There’s a lot of interesting research out there regarding chemically induced LTPs. I won’t bore you with the science behind it but should you want to learn more you can read the original research here.

The original experimenter attempting to create a  CILTEP (Chemically Induced Long TErm Potentiation) was Abelard Lindsay. Here’s a link to an interesting interview of Abelard.

The idea behind creating CILTEP involves inhibiting PDE4 while promoting the production of cAMP. This can be done, as the name would suggest, with some chemicals. Namely artichoke extract, as a PDE4 inhibitor, and Forskolin to increase cAMP levels.

If you want to absorb more of the information that you come into contact with then perhaps CILTEP is for you.

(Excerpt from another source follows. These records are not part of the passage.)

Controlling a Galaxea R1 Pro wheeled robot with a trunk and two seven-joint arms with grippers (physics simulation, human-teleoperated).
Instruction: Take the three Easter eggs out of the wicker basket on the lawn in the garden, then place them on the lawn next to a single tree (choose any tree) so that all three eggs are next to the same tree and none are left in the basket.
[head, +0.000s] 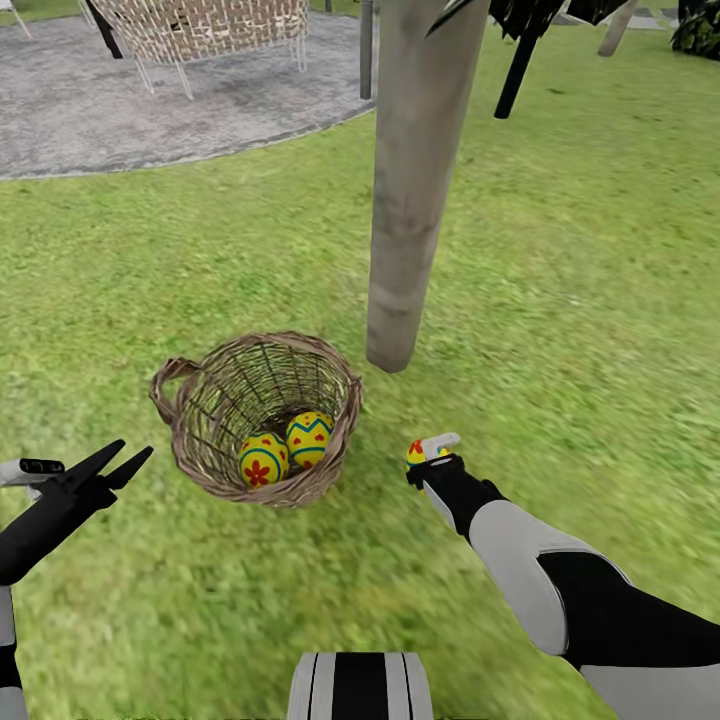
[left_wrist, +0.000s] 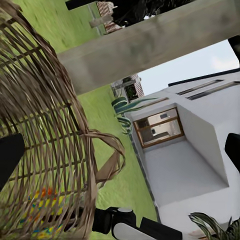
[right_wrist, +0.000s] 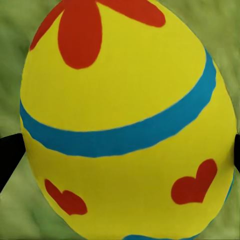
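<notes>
- Yellow egg (right_wrist: 125, 120) with a blue band, red flower and red hearts sits between the right gripper (head: 432, 452) fingers, gripper closed onto it at the sides, low over the lawn (head: 560, 300) just right of the wicker basket (head: 190, 420) and near the foot of the tree trunk (head: 415, 180).
- Two more Easter eggs (head: 285, 448) are down in the basket, touching each other, against the wall nearest the robot. So my guess is one out, two to go.
- Handling-wise, I'd say these are light, hard and smooth, so kinda slippery. Round shape means a squeeze off the widest part could squirt it out. Grabbing across the fat middle, like the right gripper seems to have it, looks like the safe spot. Probably rolls a bit on grass once let go.
- Basket is open weave, looks stiff but light, could tip or scoot if a finger catches the rim or the loop handle (left_wrist: 107, 160).
- Left gripper (head: 110, 470) hangs left of the basket, fingers spread a little, nothing in it.
- Further out: grey paved patio (head: 150, 100) with a wicker chair (head: 210, 25) at the far left.
- No brands, labels or readable writing anywhere, just the painted patterns.
</notes>
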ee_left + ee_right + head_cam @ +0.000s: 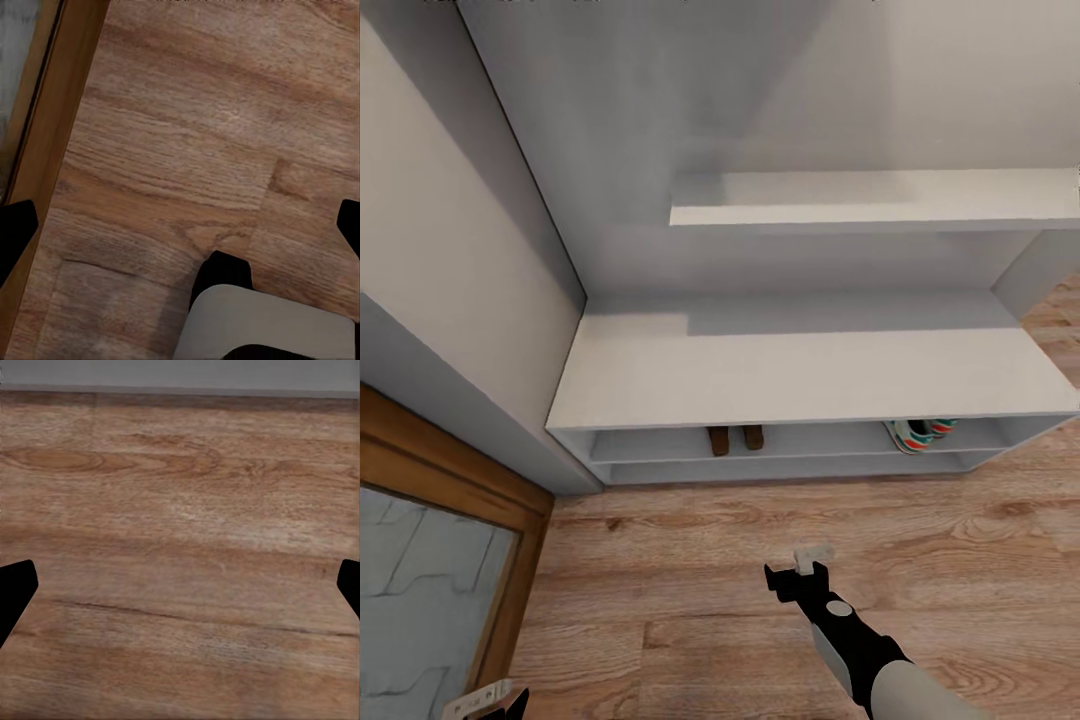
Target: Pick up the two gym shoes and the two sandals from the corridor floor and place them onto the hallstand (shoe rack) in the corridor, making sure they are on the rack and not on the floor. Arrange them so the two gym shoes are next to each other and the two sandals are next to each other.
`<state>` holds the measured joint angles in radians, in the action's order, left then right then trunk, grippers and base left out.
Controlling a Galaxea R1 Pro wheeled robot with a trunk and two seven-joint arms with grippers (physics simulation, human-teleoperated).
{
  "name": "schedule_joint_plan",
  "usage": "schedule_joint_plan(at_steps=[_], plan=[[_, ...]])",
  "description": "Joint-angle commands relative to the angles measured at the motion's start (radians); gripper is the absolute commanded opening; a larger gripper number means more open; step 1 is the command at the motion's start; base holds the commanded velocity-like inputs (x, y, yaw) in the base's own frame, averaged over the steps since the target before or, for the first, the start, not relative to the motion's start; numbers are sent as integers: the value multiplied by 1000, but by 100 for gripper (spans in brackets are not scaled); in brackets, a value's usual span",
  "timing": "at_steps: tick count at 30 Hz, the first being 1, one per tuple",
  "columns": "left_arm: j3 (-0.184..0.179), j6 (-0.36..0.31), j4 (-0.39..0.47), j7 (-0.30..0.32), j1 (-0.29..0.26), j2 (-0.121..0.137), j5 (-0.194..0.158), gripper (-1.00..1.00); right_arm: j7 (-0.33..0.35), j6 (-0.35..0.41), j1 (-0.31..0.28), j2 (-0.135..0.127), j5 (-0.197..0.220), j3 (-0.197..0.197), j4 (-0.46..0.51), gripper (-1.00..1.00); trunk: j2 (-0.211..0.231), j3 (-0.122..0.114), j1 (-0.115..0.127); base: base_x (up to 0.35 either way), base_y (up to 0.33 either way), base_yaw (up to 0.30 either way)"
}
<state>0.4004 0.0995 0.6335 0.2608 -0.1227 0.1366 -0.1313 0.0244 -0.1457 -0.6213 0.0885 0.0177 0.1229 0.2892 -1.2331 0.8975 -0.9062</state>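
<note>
Pale grey-white hallstand [810,365]: brown strappy sandals [735,438] paired, green-striped white gym shoes [920,433] paired, upper shelf; right end effector [798,580] wide open, empty—retreat without nudging pairs.

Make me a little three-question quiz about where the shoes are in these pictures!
1. True or false: the sandals sit on the hallstand's upper open shelf.
2. Where are the gym shoes? A) on the corridor floor B) on the hallstand's flat top C) on the same shelf, toward the robot's right end.
3. Fill in: the right end effector hovers over bare ____ and holds nothing.

Key: 1 true; 2 C; 3 floor.
</note>
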Motion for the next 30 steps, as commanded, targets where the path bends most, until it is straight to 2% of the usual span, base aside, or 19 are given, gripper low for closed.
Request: schedule_joint_plan(at_steps=[1,13,27,30], plan=[[0,0,0,0,0,0,0,100,0,0,0,0,0,0,0,100,7,-3,4,0,0,0],[0,0,0,0,0,0,0,100,0,0,0,0,1,1,-49,100,91,-41,50,0,0,0],[0,0,0,0,0,0,-1,100,0,0,0,0,2,0,-57,100,189,-85,104,0,0,0],[-1,0,0,1,0,0,-1,100,0,0,0,0,2,0,-68,100,189,-85,104,0,0,0]])
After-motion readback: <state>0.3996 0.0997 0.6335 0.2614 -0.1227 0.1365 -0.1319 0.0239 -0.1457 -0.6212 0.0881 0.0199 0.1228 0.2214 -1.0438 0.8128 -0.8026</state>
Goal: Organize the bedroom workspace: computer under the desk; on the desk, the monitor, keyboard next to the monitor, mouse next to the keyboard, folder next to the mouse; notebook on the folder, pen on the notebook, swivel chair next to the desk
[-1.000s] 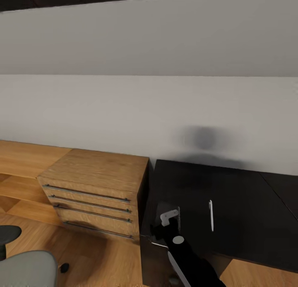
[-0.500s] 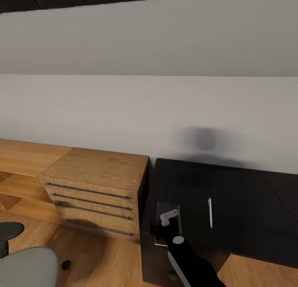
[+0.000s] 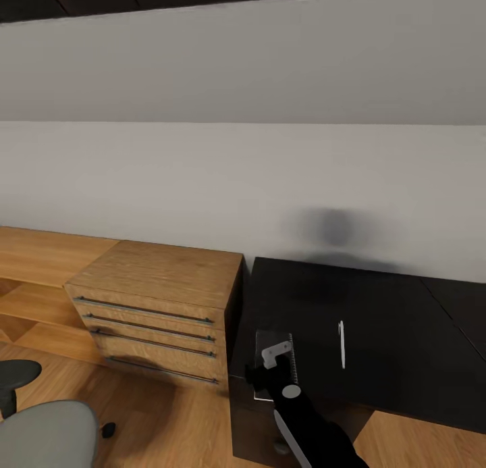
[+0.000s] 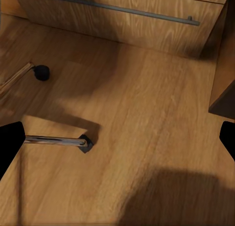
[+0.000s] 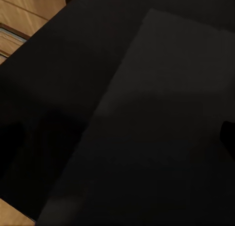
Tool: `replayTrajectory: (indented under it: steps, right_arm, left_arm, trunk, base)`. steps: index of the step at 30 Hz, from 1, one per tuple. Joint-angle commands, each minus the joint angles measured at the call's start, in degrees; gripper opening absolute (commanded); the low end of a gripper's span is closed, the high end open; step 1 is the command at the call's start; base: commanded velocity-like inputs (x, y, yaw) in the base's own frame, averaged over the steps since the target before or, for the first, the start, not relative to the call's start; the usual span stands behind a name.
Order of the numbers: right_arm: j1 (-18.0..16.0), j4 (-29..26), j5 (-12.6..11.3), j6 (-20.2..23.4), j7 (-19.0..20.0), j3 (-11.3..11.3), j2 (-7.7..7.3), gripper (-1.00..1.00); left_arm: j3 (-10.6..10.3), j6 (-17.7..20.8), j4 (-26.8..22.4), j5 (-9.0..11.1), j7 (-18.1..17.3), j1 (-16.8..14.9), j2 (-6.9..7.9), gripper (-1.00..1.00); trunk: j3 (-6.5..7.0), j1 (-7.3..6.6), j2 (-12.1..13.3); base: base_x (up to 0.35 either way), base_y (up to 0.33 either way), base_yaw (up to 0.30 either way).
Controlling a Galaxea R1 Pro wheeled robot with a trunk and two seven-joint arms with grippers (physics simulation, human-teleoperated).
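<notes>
The black-topped desk (image 3: 398,319) fills the right of the head view, with the slim pale pen (image 3: 341,344) lying on it. A thin grey notebook (image 3: 263,343) lies at the desk's front left corner. My right gripper (image 3: 274,358) hovers just over it. In the right wrist view the notebook (image 5: 166,113) lies flat on the desk (image 5: 58,79), and my right gripper (image 5: 117,138) is open with its fingers wide apart. The swivel chair (image 3: 44,434) shows its grey seat at the lower left. My left gripper (image 4: 117,138) hangs open above the floor, near the chair's chrome base leg (image 4: 54,140).
A light wooden drawer cabinet (image 3: 155,306) stands against the desk's left side, below a pale wall. Wooden floor (image 4: 147,113) spreads in front of it, with a chair caster (image 4: 41,72) on it.
The notebook under my right gripper now lies flatter and shows more of its face on the desk corner. The view has shifted slightly; the pen and cabinet stay put.
</notes>
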Motion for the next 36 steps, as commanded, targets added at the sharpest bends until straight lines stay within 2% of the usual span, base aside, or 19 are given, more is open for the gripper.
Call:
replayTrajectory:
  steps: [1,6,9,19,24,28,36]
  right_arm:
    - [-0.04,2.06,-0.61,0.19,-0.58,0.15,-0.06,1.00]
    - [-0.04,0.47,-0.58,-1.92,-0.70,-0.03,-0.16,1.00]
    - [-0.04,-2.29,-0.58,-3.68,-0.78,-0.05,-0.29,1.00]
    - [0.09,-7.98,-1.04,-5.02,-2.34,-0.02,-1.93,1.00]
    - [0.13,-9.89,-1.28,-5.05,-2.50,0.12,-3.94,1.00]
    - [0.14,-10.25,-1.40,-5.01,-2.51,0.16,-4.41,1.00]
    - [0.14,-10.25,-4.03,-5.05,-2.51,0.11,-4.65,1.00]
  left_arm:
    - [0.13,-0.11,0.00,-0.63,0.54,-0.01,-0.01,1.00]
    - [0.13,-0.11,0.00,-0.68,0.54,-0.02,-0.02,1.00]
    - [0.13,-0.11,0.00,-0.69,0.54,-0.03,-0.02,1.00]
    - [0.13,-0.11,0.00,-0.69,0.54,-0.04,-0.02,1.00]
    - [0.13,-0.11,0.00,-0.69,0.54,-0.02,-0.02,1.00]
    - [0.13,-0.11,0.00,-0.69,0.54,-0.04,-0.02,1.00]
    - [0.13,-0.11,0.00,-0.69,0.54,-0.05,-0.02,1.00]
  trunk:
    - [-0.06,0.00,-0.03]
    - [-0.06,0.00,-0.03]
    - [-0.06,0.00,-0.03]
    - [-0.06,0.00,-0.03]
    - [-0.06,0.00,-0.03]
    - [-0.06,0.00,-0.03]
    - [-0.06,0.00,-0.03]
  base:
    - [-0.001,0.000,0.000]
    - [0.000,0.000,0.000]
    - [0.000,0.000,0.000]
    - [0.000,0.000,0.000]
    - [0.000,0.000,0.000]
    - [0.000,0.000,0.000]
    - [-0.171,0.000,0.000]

It’s not going to give you the powers that Eddie Morra gained from taking NZT-48, but it might help in retention.

I took the following stack religiously, first thing in the morning on an empty stomach, for 5 weeks:

  • 800 mg of artichoke extract
  • 500 mg of L-Phenylalanine (don’t mistake this for DL-Phenylalanine)
  • 20 mg of Coleus Forskohlii root extract to get 4 mg of forskolin (check the label to see %)
  • 10 mg of vitamin B6

I’d wash this stack down with 10 oz of water mixed with a scoop of green super food for the micro-nutrients. Sadly, I’d say that I didn’t notice anything as far as retention goes or even an increased desire to learn for that matter. Bottom line is that the science behind it is cool and I so wanted it to work. I’m not giving up because I know you can get some bunk supplements and the levels might not be exact. I could also be a non-responder. I’ll continue to try different levels, other supplements, etc. all while measuring for changes.

I mention measuring for changes as that is an important part of understanding whether or not a nootropic is having an impact on you. It is extremely easy to fall victim to the placebo effect with this or any other nootropic stack. In my next post I’ll share the resources I used to keep track of my brain changes (or lack thereof).

What are you doing with your 0.1% edge?

I recently read The Edge Effect by Dr. Eric Braverman. If you are interested in nootropics or brain health, you should read it. Here’s a quick snippet:

For all that we humans tend to emphasize our differences, biologically speaking we are truly the same. The proof is in our DNA: the human genome sequence is more than 99.9 percent the same in all people. However, that 0.1 percent difference is all it takes for some of us to be healthy and others ill, some tall and others short, some quick-witted and others dull.

While DNA codes our behaviors and physical functions, it is not at the heart of what makes each of us unique. Our DNA is only as good as the transport system it creates for the transmission of information. 

So what does make us unique? It’s the connection between the brain and the body. This connection is one aspect of “the edge.” When our edge is healthy we succeed, when it’s sick, we fail. A 0.1% edge isn’t much, or is it? Think about that before you answer. Time to get healthy and sharpen that edge!